If it's domain logic, like calculating the total for a shopping cart then you gotta follow DRY. The risk of application inconsistencies are too high. But if it's anything else then I go with KISS.

I really think DRY is far more important for business logic than it is for infrastructure logic. If you calculate what taxes someone owes in two different ways that's terrible. If you serialize two different things in your application in two different ways, probably doesn't matter.

geoelectric|9 years ago

The thing about DRY is it's not just "don't repeat this code," it's "don't repeat this code that has the same execution assumptions and maintenance expectations." You can make those assumptions broader with parameterization, injection, etc., but there's a limit before you either make it too complex to reason through or end up pulling in diverse maintenance expectations.

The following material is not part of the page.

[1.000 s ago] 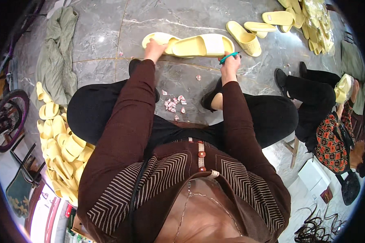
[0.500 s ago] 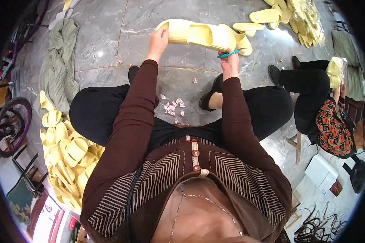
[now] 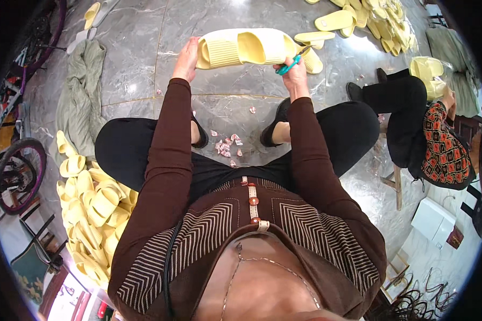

In my own niche, software test automation, this can be a huge problem because the meat of every test stands alone from all other tests, otherwise it wouldn't be a unique and interesting test. Applying DRY naively in that kind of situation often leads to a bunch of non-cohesive "do everything but this, and based on this flag do this one different thing" type code.

You really have to jump back a level and look at things more in context of their usage. This is one of the reasons that there's debate about even sharing things like setup methods, never mind test bodies.

Sounds like the evolution of different flows described has a lot in common with this. You have to look past the lexical.

donut|9 years ago

I think of the combination as DRY KISS - do repeat yourself to keep it simple, stupid!